This reference to sets in "the smallest set $X$ such that..." can easily be circumvented.
You can define a proposition as any assembage that appears in a sequence of assemblages $A_1, A_2, \dots, A_n$, in which each assembage is formed from the preceding ones in certain well-defined ways, as in Definition 2.1.2. Then whenever you need to use a proposition in your formal language, you can require that a suitable finite sequence of assemblages first be exhibited.
The problem is more substantial when you seek to prove propositions about assemblages, propositions, formal proofs, etc. In this case, you must decide whether the meta-theory you are working in is some form of set theory, which is easiest for purposes of exposition, or some form of arithmetic. Much of what is proved in logic about formal proofs, etc., could be formulated in fairly weak systems of arithmetic (where integers correspond via an effective bijection to assemblages). The main problem is that few people have the stomach for the details involved, and certainly, no one would want to inflict all of that on a beginner.

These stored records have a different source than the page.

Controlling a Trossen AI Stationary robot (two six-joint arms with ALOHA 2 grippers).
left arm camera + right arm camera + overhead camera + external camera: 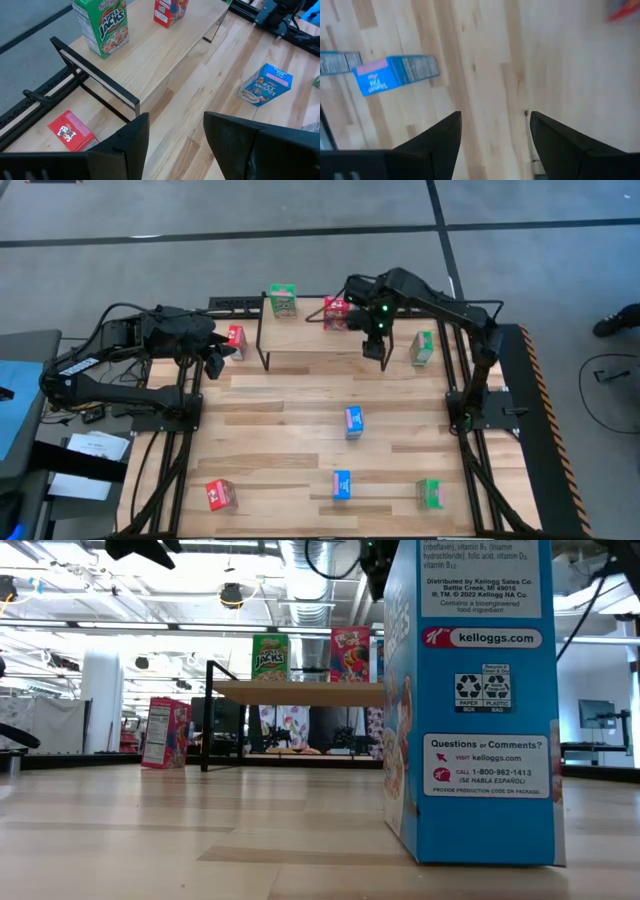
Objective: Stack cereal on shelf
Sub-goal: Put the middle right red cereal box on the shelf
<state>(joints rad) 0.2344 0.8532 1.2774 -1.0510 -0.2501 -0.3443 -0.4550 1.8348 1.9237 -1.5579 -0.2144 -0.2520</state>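
Shelf (165, 55): Apple Jacks box (101, 25). Blue box (470, 700): "kelloggs.com". Left pincer (172, 145), right pincer (495, 137) spread, empty.

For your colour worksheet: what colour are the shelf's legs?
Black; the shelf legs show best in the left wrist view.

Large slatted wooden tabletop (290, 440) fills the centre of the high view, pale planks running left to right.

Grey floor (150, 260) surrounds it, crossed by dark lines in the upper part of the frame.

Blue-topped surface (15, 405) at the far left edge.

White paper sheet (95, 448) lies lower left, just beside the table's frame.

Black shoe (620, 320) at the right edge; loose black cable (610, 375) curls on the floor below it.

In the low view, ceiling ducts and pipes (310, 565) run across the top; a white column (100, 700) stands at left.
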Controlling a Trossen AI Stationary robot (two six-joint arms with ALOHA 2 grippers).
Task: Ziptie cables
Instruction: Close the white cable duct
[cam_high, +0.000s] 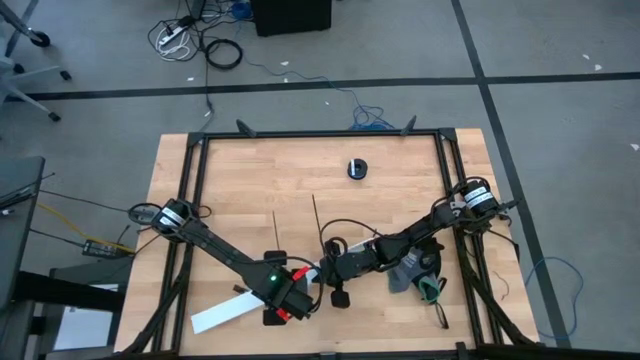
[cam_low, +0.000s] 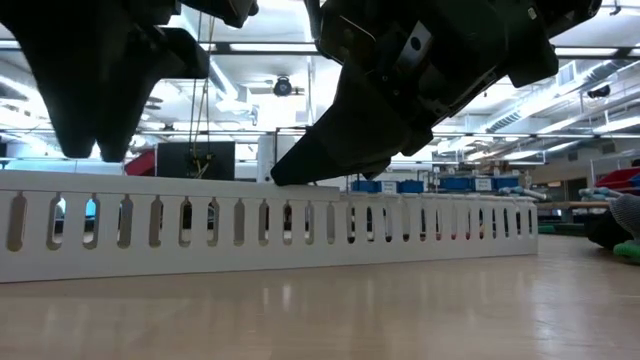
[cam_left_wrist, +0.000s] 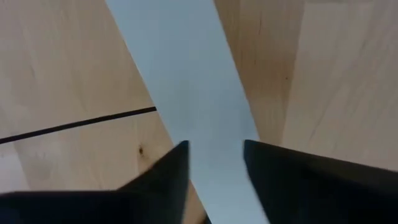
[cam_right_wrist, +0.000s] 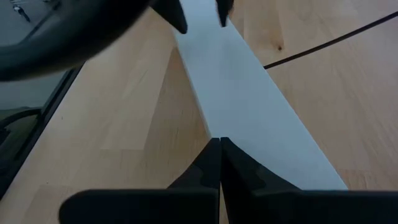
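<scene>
While both hands worked over the white slotted channel (cam_high: 228, 312), the left hand (cam_left_wrist: 214, 165) straddling it with fingers apart and the right hand (cam_right_wrist: 219, 155) pressed together upon it, the zipties (cam_high: 316, 215) lay untouched beyond the channel, so the next move called for fetching one.

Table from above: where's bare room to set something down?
Free: the far-left table, beside the small black round thing and beyond the two zipties; also the far right corner. Crowded: the near middle, where both arms meet over the white channel.
</scene>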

Edit: Your comments clarify what your concerns are. Before answering the questions, I think it would be clearest if I talked a little bit about the ways you can look at a system of logic as a foundation for mathematics.
In the most basic use of logic, you are merely setting up a system of symbols to formalize the statements and proofs of ordinary mathematical argument, say with set theory as a foundation. This is a purely syntactic level.
You have a certain intuitive conception of what the statements are meant to represent, and you need to check the following two things. First, you want to check that you consider the methods of deduction in your system to be valid, i.e. that the system is sound. That is, applied to true statements, they should result only in true statements. Second, you want to check that all the forms of argument ordinarily considered valid in mathematics have counterparts in the formal deductive system, i.e. that the system is complete.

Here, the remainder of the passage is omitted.